Countries like the ones in Scandinavia have lower rape statistics and access to abortion which could explain a lot about those numbers and why they are the way they are. Again, it’s a just hypothesis, but one worth mentioning I think.
four-day workweek
/me franticly googling rents in Japan
The way I’ve heard it said is “if you live in a developed country, you could probably afford to move to Japan right now. If you get a job in Japan, you’ll never afford to move back.”
Japan’s cost of living is low compared to developed nations, but their average income is also low for a developed nation.
When you move from the US you lose like half your salary for an equivalent position (more now cause of the relative power of the dollar to the yen).
The people that live like kings are the ones that are in Japan at the behest of American companies on American salaries living at like a third of their American costs.
This is true in Europe too. Salaries in the US are just stupid high in general. They need to be because the US has shit for social services, which must be paid out of pocket.
Case and point: childcare.
rent is cheapish, it’s everything else that will get you. if you’re fine with crushing and all-permeating conformism, ridiculous degree of nationalism and misogyny, how you won’t be ever accepted as one of their own as foreigner and famously toxic work culture, feel free to give it a shot
Housing in Japan is cheap. Smaller than you’re used to but still cheap.

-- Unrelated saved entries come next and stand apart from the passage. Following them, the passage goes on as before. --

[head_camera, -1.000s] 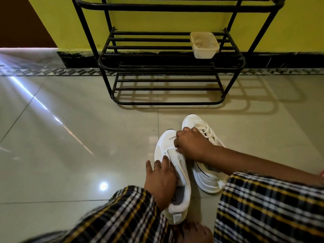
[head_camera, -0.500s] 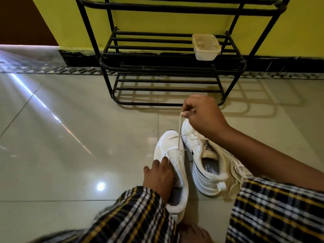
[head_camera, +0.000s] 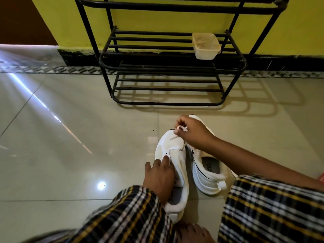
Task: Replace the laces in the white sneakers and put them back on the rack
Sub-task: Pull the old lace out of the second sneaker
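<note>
Two white sneakers stand side by side on the tiled floor in front of me. My left hand (head_camera: pixel 160 178) rests on the side of the left sneaker (head_camera: pixel 172 151) and holds it still, fingers curled over its upper. My right hand (head_camera: pixel 194 132) pinches a white lace (head_camera: pixel 181 128) just above that sneaker's toe end; the lace runs down to the front eyelets. The right sneaker (head_camera: pixel 209 174) stands beside it, partly behind my right forearm, its opening facing me. The black metal shoe rack (head_camera: pixel 168 64) stands against the yellow wall beyond.
A cream plastic tub (head_camera: pixel 206 45) sits on the rack's middle shelf at the right. My plaid-covered knees (head_camera: pixel 270 211) fill the bottom of the view, with a bare foot (head_camera: pixel 192 232) between them. Glossy floor tiles stretch to the left.
My right hand first drew the lace up high out of the left sneaker, then came back down to its toe end with the lace still pinched. My left hand stayed on the sneaker.
</note>
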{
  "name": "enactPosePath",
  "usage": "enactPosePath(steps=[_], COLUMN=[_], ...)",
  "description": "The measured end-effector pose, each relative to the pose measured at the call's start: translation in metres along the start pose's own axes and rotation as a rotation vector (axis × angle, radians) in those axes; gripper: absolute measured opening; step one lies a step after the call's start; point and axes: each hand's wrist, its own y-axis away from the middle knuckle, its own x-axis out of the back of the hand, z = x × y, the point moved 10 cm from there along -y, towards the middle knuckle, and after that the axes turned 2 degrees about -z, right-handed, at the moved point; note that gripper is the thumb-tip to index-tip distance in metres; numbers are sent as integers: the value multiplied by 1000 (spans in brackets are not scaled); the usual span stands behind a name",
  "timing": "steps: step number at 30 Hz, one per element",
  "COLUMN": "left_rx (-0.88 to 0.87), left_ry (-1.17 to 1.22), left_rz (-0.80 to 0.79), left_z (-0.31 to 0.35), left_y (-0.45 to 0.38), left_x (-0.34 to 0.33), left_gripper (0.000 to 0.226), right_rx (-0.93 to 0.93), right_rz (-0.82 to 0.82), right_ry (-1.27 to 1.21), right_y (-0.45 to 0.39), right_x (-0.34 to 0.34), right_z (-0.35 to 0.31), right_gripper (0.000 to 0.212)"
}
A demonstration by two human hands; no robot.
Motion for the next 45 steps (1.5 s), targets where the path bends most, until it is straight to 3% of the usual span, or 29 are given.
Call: enactPosePath(steps=[3,6,15,20,26,30,35,45], left_rx=[-8,-9,-34,-36,-28,-30,-16,-4], left_ry=[0,6,2,10,22,19,33,43], left_rz=[7,4,5,26,24,-11,-11,7], left_z=[0,0,0,-2,-2,0,-2,-1], left_y=[-1,-2,-2,-1,-1,1,0,1], left_x=[-1,-3,-5,-6,-5,-5,-5,-2], left_gripper=[51,53,56,50,51,61,59,50], right_rx=[63,102,172,162,150,184,66,140], right_rz=[-190,-166,-148,-148,-61,-22,18,-218], right_ry=[532,804,894,927,784,542,202,-138], right_y=[-1,1,5,11,10,11,6,34], right_x=[-25,-30,-41,-46,-36,-29,-9,-50], right_z=[14,19,21,23,22,9,24,-8], right_gripper=[20,19,10,16,12,7,10,8])
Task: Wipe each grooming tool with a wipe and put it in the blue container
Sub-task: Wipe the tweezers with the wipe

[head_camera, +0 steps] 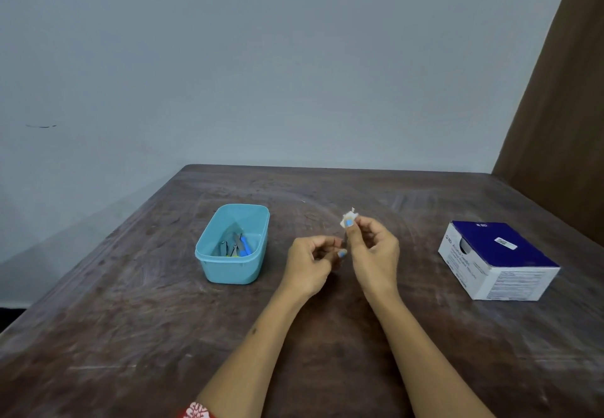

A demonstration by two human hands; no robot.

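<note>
My right hand (pixel 372 247) pinches a small white wipe (pixel 349 216) between thumb and fingers, folded around the top of a thin dark grooming tool (pixel 345 238). My left hand (pixel 313 260) grips the lower end of that tool; most of the tool is hidden by the fingers. Both hands hover above the middle of the brown wooden table (pixel 130 336). To their left stands the blue container (pixel 209 254), open, with several grooming tools (pixel 237 245) lying in it, some grey and one with a blue handle.
A blue and white cardboard box of alcohol swabs (pixel 496 260) sits at the right of the table. A grey wall rises behind the table's far edge, and a brown panel (pixel 562 107) stands at the right.
</note>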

Housing in Japan is treated the same as a car, it depreciates as soon as you move in.
This should be everywhere.
Nice! really good direction. If this good results I hope more places follow suit.
Childcare is outrageous. Daycare for my two kids was more than my mortgage every month. Ive been counting down until they were eligible for public schools
Unfortunately for many of us Americans, there is a substantial contingent of our government that would really like to do away with public schools.
Damn, in Norway is not free, but both public and private kindergartens (1-6) are capped in terms of what they can bill for each month. Which is about 210usd
The rest is paid for though taxes obviously.
Basically doubles income if it is free.